EXERCISE DESCRIPTION: Write out the whole listing. Leave out nothing.
── DATA SEGMENT
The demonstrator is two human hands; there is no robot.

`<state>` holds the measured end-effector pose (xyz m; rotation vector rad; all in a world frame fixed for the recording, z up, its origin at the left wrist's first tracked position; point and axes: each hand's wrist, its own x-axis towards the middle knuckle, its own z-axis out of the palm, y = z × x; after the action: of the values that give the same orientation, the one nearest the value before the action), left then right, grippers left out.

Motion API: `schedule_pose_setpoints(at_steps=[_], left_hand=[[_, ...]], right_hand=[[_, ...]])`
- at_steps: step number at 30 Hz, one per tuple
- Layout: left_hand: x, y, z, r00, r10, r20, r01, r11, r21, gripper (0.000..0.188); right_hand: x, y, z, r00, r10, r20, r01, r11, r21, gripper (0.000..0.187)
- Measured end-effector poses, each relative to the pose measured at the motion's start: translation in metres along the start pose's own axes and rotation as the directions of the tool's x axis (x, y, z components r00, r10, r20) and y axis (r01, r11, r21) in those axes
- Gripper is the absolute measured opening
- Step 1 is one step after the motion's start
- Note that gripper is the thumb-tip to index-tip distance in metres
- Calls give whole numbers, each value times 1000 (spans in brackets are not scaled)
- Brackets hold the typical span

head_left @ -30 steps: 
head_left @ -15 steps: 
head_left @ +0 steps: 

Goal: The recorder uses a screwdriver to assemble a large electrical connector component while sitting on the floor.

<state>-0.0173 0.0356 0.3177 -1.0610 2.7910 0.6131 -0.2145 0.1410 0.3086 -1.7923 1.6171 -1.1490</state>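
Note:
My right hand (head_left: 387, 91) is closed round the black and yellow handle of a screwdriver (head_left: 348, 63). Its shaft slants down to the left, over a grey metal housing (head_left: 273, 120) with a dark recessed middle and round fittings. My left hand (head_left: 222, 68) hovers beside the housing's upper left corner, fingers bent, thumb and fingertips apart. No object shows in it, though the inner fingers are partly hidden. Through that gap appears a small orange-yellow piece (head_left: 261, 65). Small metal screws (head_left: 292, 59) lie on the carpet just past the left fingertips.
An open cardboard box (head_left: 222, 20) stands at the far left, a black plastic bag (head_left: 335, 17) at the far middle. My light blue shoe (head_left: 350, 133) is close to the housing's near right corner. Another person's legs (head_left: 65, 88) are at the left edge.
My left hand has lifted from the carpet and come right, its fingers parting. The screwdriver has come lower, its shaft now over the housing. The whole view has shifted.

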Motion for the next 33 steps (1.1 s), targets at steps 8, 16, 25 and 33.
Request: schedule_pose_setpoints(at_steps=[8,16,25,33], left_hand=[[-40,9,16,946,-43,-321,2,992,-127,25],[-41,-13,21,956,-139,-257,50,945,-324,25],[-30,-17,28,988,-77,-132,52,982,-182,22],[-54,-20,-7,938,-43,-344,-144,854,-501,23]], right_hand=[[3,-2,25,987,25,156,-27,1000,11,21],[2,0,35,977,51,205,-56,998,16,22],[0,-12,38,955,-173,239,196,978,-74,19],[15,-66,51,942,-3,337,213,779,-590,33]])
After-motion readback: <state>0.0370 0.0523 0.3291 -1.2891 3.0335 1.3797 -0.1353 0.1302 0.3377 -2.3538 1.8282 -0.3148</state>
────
REPLY TO THE TASK:
The demonstrator is two human hands; there is no robot.

`<state>` holds the measured end-effector pose (xyz m; rotation vector rad; all in a world frame fixed for the recording, z up, its origin at the left wrist's first tracked position; point and axes: each hand's wrist, its own x-axis towards the middle knuckle, its own z-axis out of the palm, y = z × x; after the action: of the values that give the same orientation, the one nearest the value before the action), left then right, grippers left out.

Motion API: `schedule_pose_setpoints(at_steps=[_], left_hand=[[_, ...]], right_hand=[[_, ...]])`
- at_steps: step number at 30 Hz, one per tuple
- Layout: left_hand: x, y, z, r00, r10, r20, r01, r11, r21, gripper (0.000..0.188); right_hand: x, y, z, r00, r10, r20, r01, r11, r21, gripper (0.000..0.187)
- Measured end-effector poses, each relative to the pose measured at the motion's start: translation in metres along the start pose's own axes and rotation as the directions of the tool's x axis (x, y, z components r00, r10, r20) and y axis (r01, r11, r21) in those axes
- Gripper is the absolute measured opening
- Step 1 is one step after the motion's start
- Note that gripper is the thumb-tip to index-tip distance in metres
- Calls give whole numbers, each value times 1000 (spans in brackets are not scaled)
- Brackets hold the typical span

head_left @ -30 steps: 
head_left @ -15 steps: 
head_left @ +0 steps: 

Goal: The recorder uses a screwdriver to assemble a large electrical connector component while sitting on the floor.

<state>-0.0173 0.0356 0.3177 -1.0610 2.7910 0.6131 -0.2145 0.1410 0.3086 -1.7923 1.6171 -1.1490</state>
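Note:
My right hand (head_left: 387, 91) is closed round the black and yellow handle of a screwdriver (head_left: 348, 63). Its shaft slants down to the left, over a grey metal housing (head_left: 273, 120) with a dark recessed middle and round fittings. My left hand (head_left: 222, 68) hovers beside the housing's upper left corner, fingers bent, thumb and fingertips apart. No object shows in it, though the inner fingers are partly hidden. Through that gap appears a small orange-yellow piece (head_left: 261, 65). Small metal screws (head_left: 292, 59) lie on the carpet just past the left fingertips.
An open cardboard box (head_left: 222, 20) stands at the far left, a black plastic bag (head_left: 335, 17) at the far middle. My light blue shoe (head_left: 350, 133) is close to the housing's near right corner. Another person's legs (head_left: 65, 88) are at the left edge.
My left hand has lifted from the carpet and come right, its fingers parting. The screwdriver has come lower, its shaft now over the housing. The whole view has shifted.
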
Motion for the next 33 steps (1.1 s), targets at steps 8, 16, 25 and 33.
Request: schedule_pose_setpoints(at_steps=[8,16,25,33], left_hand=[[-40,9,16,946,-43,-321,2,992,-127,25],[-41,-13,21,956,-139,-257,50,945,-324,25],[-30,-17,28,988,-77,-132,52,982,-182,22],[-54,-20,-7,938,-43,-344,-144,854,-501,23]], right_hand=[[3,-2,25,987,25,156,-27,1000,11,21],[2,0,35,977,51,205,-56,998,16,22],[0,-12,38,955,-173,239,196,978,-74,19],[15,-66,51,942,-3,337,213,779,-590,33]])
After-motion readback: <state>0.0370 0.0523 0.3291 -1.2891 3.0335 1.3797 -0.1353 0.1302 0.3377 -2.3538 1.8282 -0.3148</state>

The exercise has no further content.